### What is required:
Give again, word for word, every line in the entries below from the line with "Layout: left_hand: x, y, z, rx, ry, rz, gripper" up to and including the line with "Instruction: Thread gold", and no other line.

-- Opening Marker --

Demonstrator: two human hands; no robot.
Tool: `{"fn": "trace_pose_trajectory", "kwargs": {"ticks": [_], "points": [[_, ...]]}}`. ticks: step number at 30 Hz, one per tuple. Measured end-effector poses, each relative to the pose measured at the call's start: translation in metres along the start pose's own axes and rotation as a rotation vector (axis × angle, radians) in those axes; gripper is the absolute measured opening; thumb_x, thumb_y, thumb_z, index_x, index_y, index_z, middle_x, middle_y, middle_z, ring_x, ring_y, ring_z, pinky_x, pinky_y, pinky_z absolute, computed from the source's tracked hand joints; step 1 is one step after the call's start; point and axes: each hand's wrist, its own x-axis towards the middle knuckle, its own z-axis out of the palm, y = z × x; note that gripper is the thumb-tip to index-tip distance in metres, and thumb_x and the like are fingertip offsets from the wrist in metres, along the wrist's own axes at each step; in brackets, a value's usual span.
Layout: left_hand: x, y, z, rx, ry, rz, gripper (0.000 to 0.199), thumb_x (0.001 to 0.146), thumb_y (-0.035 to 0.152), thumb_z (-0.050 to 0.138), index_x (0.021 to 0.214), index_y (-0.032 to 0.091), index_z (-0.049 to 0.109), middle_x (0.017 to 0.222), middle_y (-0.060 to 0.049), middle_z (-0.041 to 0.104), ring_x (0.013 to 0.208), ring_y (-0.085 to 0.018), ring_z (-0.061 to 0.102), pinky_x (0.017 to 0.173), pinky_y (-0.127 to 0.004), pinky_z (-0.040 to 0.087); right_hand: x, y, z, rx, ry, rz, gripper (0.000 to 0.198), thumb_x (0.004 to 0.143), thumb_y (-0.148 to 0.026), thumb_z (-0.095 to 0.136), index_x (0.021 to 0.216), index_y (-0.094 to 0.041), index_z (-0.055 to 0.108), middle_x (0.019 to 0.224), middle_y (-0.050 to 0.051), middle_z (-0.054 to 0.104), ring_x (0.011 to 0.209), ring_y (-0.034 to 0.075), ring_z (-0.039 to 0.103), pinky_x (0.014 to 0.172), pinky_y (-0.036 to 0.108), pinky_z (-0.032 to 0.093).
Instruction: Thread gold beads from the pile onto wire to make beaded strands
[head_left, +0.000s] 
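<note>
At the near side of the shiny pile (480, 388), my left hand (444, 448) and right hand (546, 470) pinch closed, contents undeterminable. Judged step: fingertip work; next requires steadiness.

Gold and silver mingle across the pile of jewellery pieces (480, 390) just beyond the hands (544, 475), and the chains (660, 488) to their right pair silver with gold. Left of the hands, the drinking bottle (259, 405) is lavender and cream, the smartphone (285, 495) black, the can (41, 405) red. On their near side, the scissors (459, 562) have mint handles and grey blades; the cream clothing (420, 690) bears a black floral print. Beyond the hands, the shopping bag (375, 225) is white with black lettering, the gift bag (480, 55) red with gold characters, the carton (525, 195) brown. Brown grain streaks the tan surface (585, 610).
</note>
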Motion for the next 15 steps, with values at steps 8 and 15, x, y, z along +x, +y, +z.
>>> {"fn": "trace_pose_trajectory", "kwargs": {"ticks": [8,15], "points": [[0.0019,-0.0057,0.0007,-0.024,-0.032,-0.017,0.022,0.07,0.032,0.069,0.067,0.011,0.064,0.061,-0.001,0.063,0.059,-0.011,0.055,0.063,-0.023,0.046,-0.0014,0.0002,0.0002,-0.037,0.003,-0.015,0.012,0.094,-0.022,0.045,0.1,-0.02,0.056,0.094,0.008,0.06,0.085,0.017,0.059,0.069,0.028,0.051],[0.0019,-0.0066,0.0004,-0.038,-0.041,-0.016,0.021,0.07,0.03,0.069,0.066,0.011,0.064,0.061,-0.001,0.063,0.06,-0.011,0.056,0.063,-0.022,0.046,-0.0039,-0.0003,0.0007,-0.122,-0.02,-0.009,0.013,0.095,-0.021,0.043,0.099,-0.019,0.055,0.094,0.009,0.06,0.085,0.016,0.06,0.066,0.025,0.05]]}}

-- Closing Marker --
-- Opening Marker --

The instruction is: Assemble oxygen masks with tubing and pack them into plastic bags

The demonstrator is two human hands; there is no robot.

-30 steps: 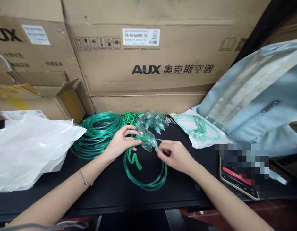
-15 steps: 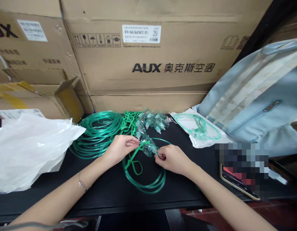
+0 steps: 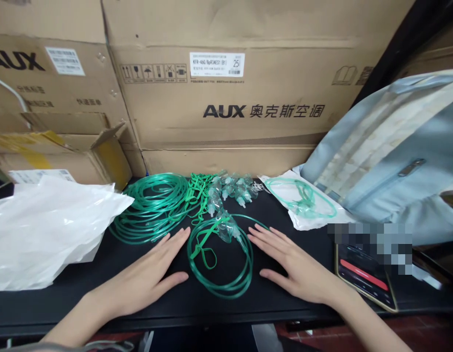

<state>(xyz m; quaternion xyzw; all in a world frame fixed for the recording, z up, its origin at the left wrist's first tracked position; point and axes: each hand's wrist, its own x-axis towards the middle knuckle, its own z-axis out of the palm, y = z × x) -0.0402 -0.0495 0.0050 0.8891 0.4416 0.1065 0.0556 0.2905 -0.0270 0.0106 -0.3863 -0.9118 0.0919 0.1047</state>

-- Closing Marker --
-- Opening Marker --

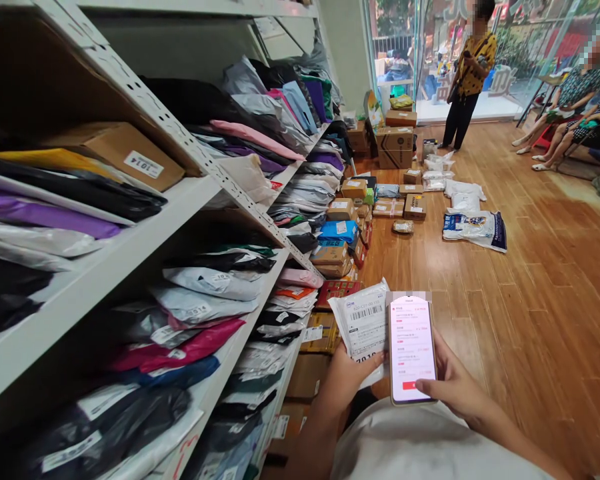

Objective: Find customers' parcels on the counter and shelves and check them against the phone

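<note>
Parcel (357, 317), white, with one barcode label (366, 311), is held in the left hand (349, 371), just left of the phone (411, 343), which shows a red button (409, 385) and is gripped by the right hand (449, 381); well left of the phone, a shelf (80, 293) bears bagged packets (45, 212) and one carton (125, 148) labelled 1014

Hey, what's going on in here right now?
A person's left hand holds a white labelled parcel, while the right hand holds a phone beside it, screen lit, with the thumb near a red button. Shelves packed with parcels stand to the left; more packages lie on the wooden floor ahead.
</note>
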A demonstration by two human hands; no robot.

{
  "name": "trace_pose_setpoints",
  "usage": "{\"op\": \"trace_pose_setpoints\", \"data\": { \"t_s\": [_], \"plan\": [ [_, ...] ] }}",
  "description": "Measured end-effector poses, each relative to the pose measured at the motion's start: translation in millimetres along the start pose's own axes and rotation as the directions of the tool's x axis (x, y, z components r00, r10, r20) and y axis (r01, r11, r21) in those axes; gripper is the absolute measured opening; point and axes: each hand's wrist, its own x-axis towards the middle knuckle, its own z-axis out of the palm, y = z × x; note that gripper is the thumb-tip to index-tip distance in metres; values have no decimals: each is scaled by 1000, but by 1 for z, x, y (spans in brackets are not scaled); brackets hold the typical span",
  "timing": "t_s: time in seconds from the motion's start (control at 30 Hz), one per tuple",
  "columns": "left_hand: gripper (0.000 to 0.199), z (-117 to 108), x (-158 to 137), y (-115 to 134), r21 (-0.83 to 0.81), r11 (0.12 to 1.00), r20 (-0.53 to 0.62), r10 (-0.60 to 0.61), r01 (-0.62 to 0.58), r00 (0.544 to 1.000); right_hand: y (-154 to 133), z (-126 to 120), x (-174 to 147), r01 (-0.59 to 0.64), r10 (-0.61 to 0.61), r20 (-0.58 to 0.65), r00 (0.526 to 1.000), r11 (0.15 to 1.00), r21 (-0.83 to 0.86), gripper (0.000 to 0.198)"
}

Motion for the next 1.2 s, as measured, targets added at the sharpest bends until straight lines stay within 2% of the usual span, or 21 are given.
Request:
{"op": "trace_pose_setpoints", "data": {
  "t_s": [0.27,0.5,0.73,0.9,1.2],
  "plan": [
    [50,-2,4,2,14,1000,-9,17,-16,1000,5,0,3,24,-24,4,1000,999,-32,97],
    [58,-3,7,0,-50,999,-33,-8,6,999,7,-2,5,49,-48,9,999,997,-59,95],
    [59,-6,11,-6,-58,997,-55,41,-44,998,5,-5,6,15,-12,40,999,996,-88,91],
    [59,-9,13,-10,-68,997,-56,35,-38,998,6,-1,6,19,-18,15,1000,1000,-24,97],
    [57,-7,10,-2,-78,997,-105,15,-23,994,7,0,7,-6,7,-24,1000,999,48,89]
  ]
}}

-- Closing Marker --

### Problem solution:
Layout: left_hand: x, y, z, rx, ry, rz, gripper (0.000 to 0.199), thumb_x (0.001 to 0.146), thumb_y (-0.035 to 0.152), thumb_z (-0.050 to 0.138), index_x (0.021 to 0.214), index_y (-0.032 to 0.091), index_z (-0.049 to 0.109), middle_x (0.017 to 0.222), middle_y (-0.060 to 0.049), middle_z (-0.041 to 0.104), ring_x (0.013 to 0.208), ring_y (-0.085 to 0.018), ring_z (-0.061 to 0.102), pinky_x (0.017 to 0.173), pinky_y (-0.127 to 0.004), pinky_z (-0.040 to 0.087); right_hand: x, y, z, rx, ry, rz, gripper (0.000 to 0.198), thumb_x (0.004 to 0.143), thumb_y (-0.148 to 0.026), thumb_z (-0.095 to 0.136), index_x (0.021 to 0.216), index_y (-0.094 to 0.041), index_z (-0.055 to 0.108), middle_x (0.019 to 0.224), middle_y (-0.050 to 0.051), middle_z (-0.054 to 0.104), ring_x (0.011 to 0.209), ring_y (-0.034 to 0.075), ring_z (-0.039 to 0.103), pinky_x (0.014 to 0.172), pinky_y (-0.036 to 0.108), pinky_z (-0.032 to 0.093).
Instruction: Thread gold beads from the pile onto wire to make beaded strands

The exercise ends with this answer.